Sunday 6 March 2011

Spies Like Us

The advent of box sets of old TV series can create new addicitons. Having made my way through four years' worth of Battlestar Galactica and all five seasons of Babylon 5, my more recent viewing has been the BBC historical drama "Fall of Eagles" from 1974. A little dated now, but with some solid turns by Charles Kay as Czar Nicholas, Barry Foster as Kaiser Wilhelm and the truly inspired casting of a young, but apparently ageless Patrick Stewart as Lenin, it charts the decline and fall of the European Empires of the 19th century.

Britain doesn't figure much in the series as our crumbling Empire dragged on for another three decades after Austro-Hungary ceased to exist, but we were reminded today that in one respect parts of our Government still apparently haven't quite got the message that the Great Game is long over.

A rather bizarre affair has emerged from Benghazi in Libya, the centre of the rebel revolt against Colonel Gaddafi's regime. Six members of the Special Air Squadron (SAS), Britain's elite military unit, were arrested along with two diplomats when they turned up uninvited. Suspicious locals apprehended them and took them in for questioning. Their nervousness about these strangers would be understandable given the repeated assaults on the city by the regime, but what was truly bizarre was that the SAS arrived, unannounced, by helicopter, landing on the edge of the city to proceed on foot. No surprise at all then that they were arrested - more surprising perhaps was the fact that they were not fired on or their helicopter shot down.

The Empire Strikes Back - Hague's hubris
There was at least a grain of comedy to be had in this grim situation - the British Ambassador to Libya phoned from London to a rebel leader in Benghazi and had his conversation hacked by Gaddafi's officials, who recored it and promptly played it on Libyan TV. The hesitant diplomat explained to the rebel that the British Government was keen to make contact and see what sort of humanitarian help might be needed and so wanted to send some diplomats for talks.
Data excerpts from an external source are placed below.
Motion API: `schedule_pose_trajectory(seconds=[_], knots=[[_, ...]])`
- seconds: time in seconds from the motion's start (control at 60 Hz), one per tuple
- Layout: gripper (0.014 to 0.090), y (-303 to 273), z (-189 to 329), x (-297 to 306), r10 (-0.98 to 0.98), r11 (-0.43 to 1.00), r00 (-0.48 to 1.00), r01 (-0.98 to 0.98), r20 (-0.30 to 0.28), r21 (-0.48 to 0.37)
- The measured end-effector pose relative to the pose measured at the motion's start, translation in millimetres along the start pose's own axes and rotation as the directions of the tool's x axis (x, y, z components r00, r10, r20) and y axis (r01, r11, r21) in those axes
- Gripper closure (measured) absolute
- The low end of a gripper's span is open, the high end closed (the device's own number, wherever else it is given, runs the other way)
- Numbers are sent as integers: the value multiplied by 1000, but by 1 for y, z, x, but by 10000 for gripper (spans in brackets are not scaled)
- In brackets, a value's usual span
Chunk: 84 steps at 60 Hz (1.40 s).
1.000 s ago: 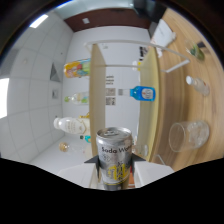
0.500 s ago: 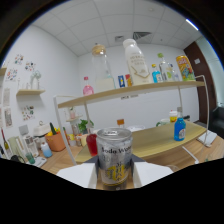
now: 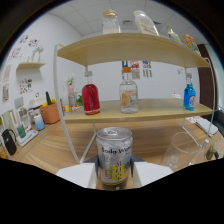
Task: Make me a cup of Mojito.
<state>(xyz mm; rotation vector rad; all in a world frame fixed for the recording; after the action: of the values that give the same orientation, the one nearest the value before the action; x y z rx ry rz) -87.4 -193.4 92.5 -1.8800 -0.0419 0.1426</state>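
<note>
The claw (image 3: 114, 175) is clamped on a soda water can (image 3: 114, 154), its two white fingers (image 3: 80, 175) pressing the can's sides, and the can stands upright between them, its silver top showing. Beyond the can rises a two-tier wooden shelf (image 3: 130, 47) on a white frame. On the lower board behind the can stand a red bottle (image 3: 90, 96) to the can's left, a clear bottle (image 3: 128, 92) almost straight behind it, and a blue bottle (image 3: 189, 93) far to its right. Just right of the can sits an empty clear glass (image 3: 181, 150) on the wooden tabletop (image 3: 47, 150). Far left of the can stands an orange pot (image 3: 50, 112). More bottles stand on the top board.
</note>
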Motion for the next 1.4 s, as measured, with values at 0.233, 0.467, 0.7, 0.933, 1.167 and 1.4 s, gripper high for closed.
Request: schedule_pose_trajectory(seconds=[0.233, 0.467, 0.7, 0.933, 1.167, 1.4], knots=[[525, 7, -5, -5, -61, 998, 998, 61, 7, 31], [510, 11, -9, -5, -70, 997, 998, 69, 7, 37], [196, 0, -36, -11, -15, 998, 999, 16, 29, -54], [196, -26, -102, -5, -12, 991, 1000, 11, -4, -132], [192, -15, -163, 44, -67, 971, 994, 45, -83, -236], [190, -7, -179, 91, -86, 959, 987, 44, -137, -281]])
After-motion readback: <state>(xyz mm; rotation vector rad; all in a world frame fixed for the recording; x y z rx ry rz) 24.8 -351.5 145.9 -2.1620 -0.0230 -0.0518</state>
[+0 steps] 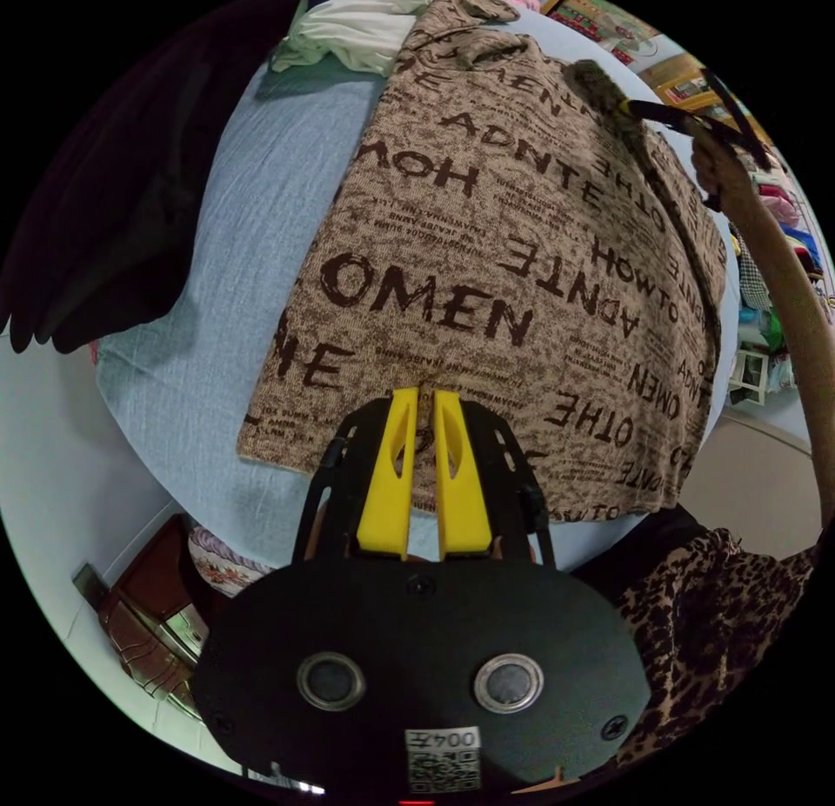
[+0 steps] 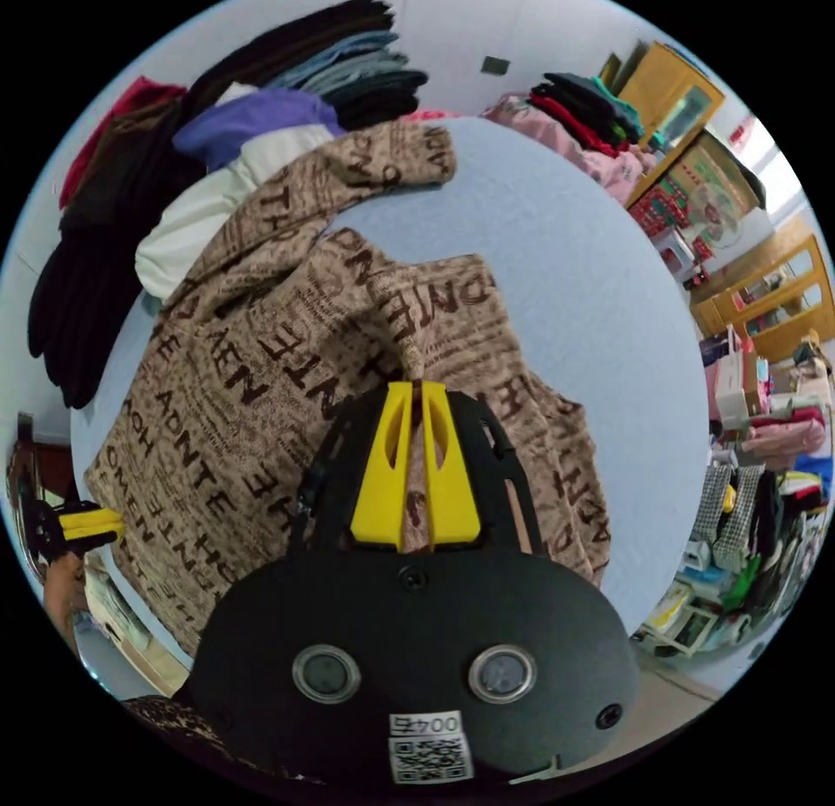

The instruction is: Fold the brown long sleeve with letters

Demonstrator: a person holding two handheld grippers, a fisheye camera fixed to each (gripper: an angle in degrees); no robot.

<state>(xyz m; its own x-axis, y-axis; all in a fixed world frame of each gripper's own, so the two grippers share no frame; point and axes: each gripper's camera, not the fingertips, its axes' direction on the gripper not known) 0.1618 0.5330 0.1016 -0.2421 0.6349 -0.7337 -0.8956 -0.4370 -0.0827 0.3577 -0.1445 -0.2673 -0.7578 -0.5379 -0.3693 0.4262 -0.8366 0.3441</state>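
While the big blue bed [image 2: 574,258] carries it, the brown top with letters [image 1: 487,267] lies long from the pile end toward the near edge. Both tools pinch it tight: the left gripper [image 1: 424,395] grips the near hem, the right gripper [image 2: 416,387] grips a raised fold at the side, nearer the sleeve [image 2: 365,167].

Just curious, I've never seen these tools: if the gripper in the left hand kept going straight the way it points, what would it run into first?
The left gripper is already pinching the near hem of the brown lettered top. Pushed straight on, it would probably just slide further across that top, which lies on the light blue surface; depth is hard to judge.
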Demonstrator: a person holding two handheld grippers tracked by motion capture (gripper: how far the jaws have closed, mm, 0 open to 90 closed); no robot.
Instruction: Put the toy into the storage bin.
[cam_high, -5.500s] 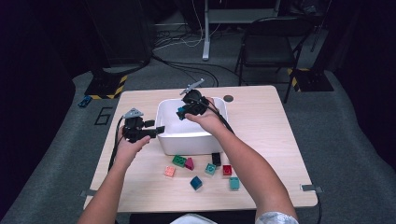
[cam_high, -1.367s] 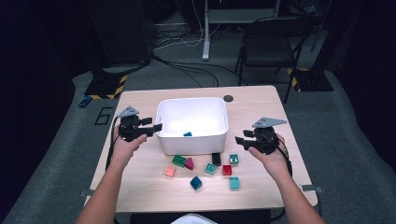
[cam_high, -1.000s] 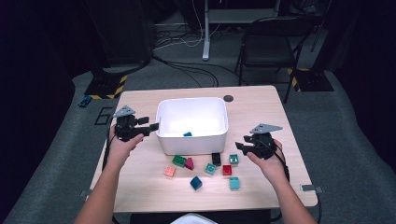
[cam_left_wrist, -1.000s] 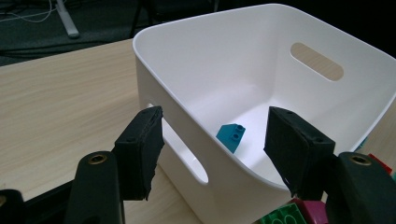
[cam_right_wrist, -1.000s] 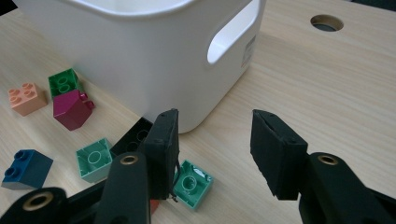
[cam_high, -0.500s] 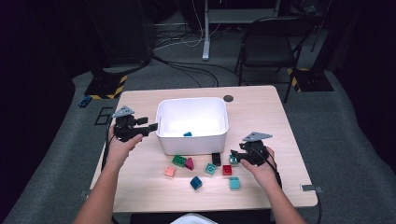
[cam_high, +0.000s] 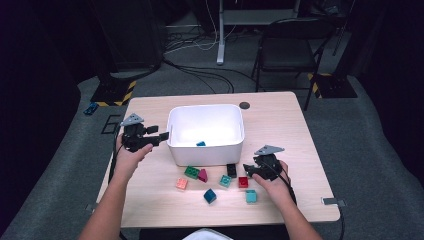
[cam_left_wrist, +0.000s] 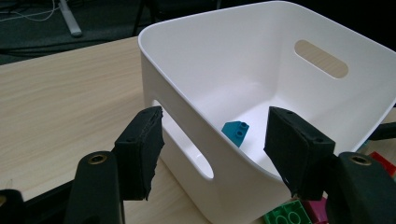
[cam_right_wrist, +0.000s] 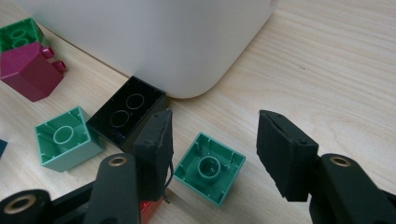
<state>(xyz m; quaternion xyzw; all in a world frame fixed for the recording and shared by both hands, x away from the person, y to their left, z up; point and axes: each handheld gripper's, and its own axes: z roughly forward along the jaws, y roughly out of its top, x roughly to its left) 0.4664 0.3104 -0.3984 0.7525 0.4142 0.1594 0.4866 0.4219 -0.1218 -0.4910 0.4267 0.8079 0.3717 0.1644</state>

But, he explained, they had sent a small party ahead (the SAS men in their helicopter) to find a hotel!  Yes, that's right - these gun-totting commandos were dropped out of the sky to make their way into Benghazi to check out the bed and board rates and book some rooms for the mandarins.

Now, I know the Government wants to save costs in these supposedly hard economic times, but was this the most effective way to ensure they got the best deal for the diplomats' stay? Couldn't they have used Google or lastminute.com or something like that? The episode is all the more incredulous given that a British navy destroyer was docked in Benghazi port at the very same time. Couldn't the Captain just have popped ashore and asked around? No wonder UK Foreign Secretary William Hague was so circumspect when asked about the incident.
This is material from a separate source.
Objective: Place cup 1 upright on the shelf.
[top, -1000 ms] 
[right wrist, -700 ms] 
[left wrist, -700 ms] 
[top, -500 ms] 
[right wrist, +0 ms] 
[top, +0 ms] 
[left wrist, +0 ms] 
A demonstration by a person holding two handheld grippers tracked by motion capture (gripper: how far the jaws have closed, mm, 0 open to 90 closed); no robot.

But of course, the very presence of the destroyer, albeit to help evacuate people, raises questions about how even now we conduct our business in places like Libya. We happily arm the regime to the teeth - selling Gaddafi £200 millions of "crowd control" equipment last year alone - and then think when there is trouble we can arrogantly send not only ships but armed men into foreign countries to act with impunity. How would we have reacted if a group of armed Arabs turned up in London during the chaos of the student fees protest? Somehow, I suspect, with rather less restraint than that shown by the beleaguered Benghazis.

Yet aside from the farcical nature of this incident, there is one positive note - that nowhere have any of the protestors or rebels asked for any outside help, other than that we should stop our enthusiastic business dealings with the dictators. Mr Hague may like to sit in his office imagining some sort of steampunk fantasy where Britain still rules the waves and gunboat diplomacy gets results; but the rest of the world has moved on.